# Configuration

# Sharding Configuration

Here's the list of thing you can configure on the pod side:

  • numberOfShards: number of shards

How to choose the number of shards?

numberOfShards is used to calculate the shard ID from the entity ID. For that reason, it should be the same on all pods, and can not be changed while the app is running.

If this value is lower than the number of pods, some pods will have no shards (and host no entities), which is inefficient. If this value is too low, a difference of 1 shard between 2 pods will be quite significant and introduce some unbalance between the number of entities hosted on each pod. On the other hand, if there are too many shards, each pod will have a lot of shards, which will produce an unnecessary overhead.

A good rule of thumb is to set the number of shards to 10x the maximum number of pods that you expect to have.

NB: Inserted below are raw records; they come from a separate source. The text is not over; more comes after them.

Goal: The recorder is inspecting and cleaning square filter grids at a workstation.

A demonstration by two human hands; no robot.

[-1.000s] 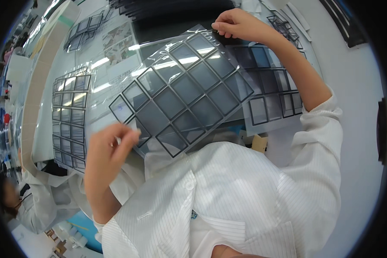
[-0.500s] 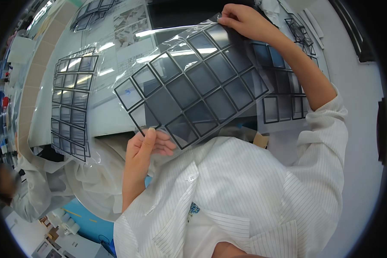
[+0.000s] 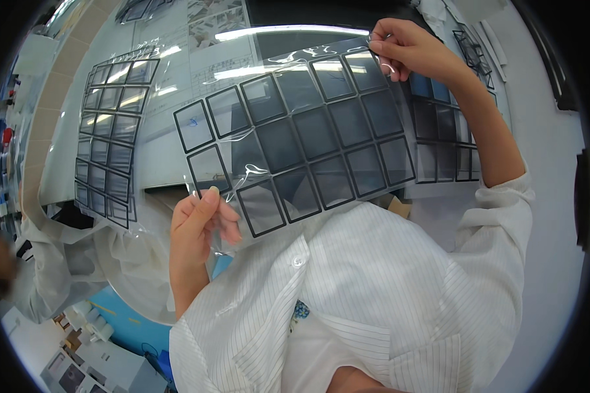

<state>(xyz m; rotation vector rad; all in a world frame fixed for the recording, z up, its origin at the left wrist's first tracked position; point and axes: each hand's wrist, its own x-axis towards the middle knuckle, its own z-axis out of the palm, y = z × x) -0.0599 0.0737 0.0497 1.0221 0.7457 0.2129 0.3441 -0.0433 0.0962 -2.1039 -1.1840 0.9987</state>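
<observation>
Stretched in front of my body is a clear plastic sheet (image 3: 311,131) bearing rows of black rectangular frames. One frame position in the top row and one in the middle row look bare, without a black outline. My left hand (image 3: 198,226) pinches the sheet's lower left edge between thumb and fingers, the other fingers loosely curled behind it. At the upper right corner, my right hand (image 3: 416,52) holds the film in a thumb-and-finger grip. The sheet is tilted, its right end higher, and glossy reflections run across it.
Similar framed sheets (image 3: 115,128) lie at the left, and more sheets (image 3: 442,124) are under my right forearm. Behind the held sheet are a black panel (image 3: 308,14) and a printed paper (image 3: 216,26) on the pale table. Another person's sleeve (image 3: 65,262) is at the left.
The sheet has turned clockwise and lies closer to level. My right hand has moved right and down, my left hand slightly left; both still grip it.
</observation>
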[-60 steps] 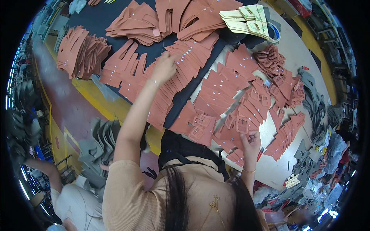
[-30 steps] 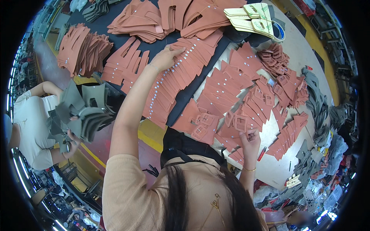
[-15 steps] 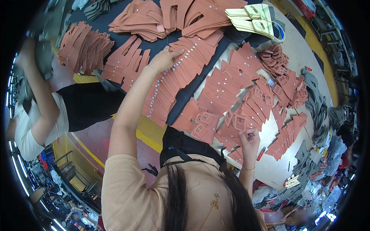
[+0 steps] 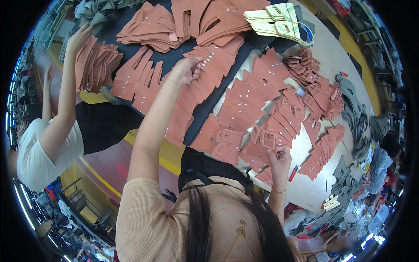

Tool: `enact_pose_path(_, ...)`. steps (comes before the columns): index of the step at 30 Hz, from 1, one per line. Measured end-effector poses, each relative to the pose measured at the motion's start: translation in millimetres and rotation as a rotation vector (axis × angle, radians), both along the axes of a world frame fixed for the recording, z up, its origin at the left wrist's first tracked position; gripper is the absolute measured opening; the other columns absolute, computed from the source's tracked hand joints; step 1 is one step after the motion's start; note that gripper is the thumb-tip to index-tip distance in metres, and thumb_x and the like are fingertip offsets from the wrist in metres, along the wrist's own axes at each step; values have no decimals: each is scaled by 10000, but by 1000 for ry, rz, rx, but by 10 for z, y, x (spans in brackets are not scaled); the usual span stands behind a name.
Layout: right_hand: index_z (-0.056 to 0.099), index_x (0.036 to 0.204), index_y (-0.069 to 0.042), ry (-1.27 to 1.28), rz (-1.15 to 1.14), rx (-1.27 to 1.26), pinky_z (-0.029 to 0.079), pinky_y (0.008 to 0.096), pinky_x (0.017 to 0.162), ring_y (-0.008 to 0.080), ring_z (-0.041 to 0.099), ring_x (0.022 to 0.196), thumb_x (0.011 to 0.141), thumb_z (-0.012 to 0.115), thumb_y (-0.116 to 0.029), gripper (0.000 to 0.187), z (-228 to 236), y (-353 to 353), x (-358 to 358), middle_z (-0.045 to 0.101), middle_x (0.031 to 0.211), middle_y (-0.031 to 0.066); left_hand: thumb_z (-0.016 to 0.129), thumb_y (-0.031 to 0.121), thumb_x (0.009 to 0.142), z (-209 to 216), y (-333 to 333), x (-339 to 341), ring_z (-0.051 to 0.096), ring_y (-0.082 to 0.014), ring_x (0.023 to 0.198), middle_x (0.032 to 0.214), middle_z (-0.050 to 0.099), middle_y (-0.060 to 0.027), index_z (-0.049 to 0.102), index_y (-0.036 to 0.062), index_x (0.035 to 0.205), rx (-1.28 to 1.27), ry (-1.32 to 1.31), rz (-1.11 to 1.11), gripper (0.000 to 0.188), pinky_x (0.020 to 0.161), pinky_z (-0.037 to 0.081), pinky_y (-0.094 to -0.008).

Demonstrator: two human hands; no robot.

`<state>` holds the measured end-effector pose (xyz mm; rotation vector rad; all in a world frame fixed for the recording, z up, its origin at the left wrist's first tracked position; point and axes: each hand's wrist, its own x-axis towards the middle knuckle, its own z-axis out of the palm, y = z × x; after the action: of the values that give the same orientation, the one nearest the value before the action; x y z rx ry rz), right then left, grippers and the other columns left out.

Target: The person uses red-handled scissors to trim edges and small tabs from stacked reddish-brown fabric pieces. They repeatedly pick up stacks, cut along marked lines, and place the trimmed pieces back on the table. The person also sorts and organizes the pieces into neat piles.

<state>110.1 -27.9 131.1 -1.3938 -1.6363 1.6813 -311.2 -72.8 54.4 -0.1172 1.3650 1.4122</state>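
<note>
My left hand (image 4: 187, 70), fingers curled in, is over a long fanned row of reddish-brown leather pieces (image 4: 205, 85). Small white marks line the upper end of that row; whatever the fingers pinch is hidden. Near the table's close edge, my right hand (image 4: 280, 158) is closed at the lower corner of a leather piece with a square buckle (image 4: 267, 139). Left of it lies another leather piece with two buckles (image 4: 226, 136). Overlapping leather pieces (image 4: 246, 100) with white marks spread between the hands.
Stacked leather pieces (image 4: 150, 26) and cream templates (image 4: 277, 19) beside a tape roll (image 4: 307, 35) stand at the back. Grey pieces (image 4: 355, 113) hang along the right edge, and a red pen (image 4: 293, 173) lies near my right hand. A co-worker (image 4: 48, 144) reaches in at left.
My left hand's stretched finger has curled in. White marks along the row's lower part no longer show. My right hand stays at the buckle piece. The co-worker's arm has reached toward grey pieces.
</note>
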Motion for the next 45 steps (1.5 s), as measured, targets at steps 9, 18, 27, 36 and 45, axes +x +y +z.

  • selfHost: hostname or IP address of the current pod
  • shardingPort: port used for pods to communicate together
  • shardManagerUri: url of the Shard Manager GraphQL API
  • serverVersion: version of the current pod

What's the version?

When performing a rolling update (upgrading all pods one by one without downtime), we want to avoid assigning shards to pods that will be stopped soon. Ideally, we want to move each shard only once during the whole process.

This serverVersion allows the Shard Manager to know which pods are old and which are new. It will then pick the new pods to assign shards.

  • entityMaxIdleTime: time of inactivity (without receiving any message) after which an entity will be stopped

Termination Message

registerEntity takes an optional parameter called terminationMessage. This allows defining a message that will be sent to your entities before they are stopped (either by a rebalance or because of inactivity).

If no termination message is provided, the entity queues will simply be shutdown. But if you want to ensure entities are stopped "cleanly" after processing their last message, define a termination message and stop the behavior yourself (by calling ZIO.interrupt) after receiving that message.

Termination messages must contain a promise which you need to complete to indicate that shutdown is complete. See the example here (opens new window).

  • entityTerminationTimeout: time we give to an entity to handle the termination message before interrupting it
  • sendTimeout: timeout when calling sendMessage
  • refreshAssignmentsRetryInterval: retry interval in case of failure getting shard assignments from storage
  • unhealthyPodReportInterval: interval to report unhealthy pods to the Shard Manager (this exists to prevent calling the Shard Manager for each failed message)
  • simulateRemotePods: disable optimizations when sending a message to an entity hosted on the local shards (this will force serialization of all messages)

# Shard Manager Configuration

Here's the list of thing you can configure on the Shard Manager side:

  • numberOfShards: number of shards (see above)
  • apiPort: port to expose the GraphQL API
  • rebalanceInterval: interval for regular rebalancing of shards
  • rebalanceRetryInterval: retry interval for rebalancing when some shards failed to be rebalanced
  • pingTimeout: time to wait for a pod to respond to a ping request
  • persistRetryInterval: retry interval for persistence of pods and shard assignments
  • persistRetryCount: max retry count for persistence of pods and shard assignments
  • rebalanceRate: max ratio of shards to rebalance in a single iteration

Rebalance Rate

The rebalance rate is there to prevent too many shards being assigned immediately to new pods. Instead of reaching a perfect spread right away, we can use several iterations to make sure new pods are able to handle the new shards. This is particularly useful if starting entities has a performance cost (e.g. loading state) and we don't want to start too many at once.

When a pod is leaving, its shards need to be immediately rebalanced so the ratio is not used in that case.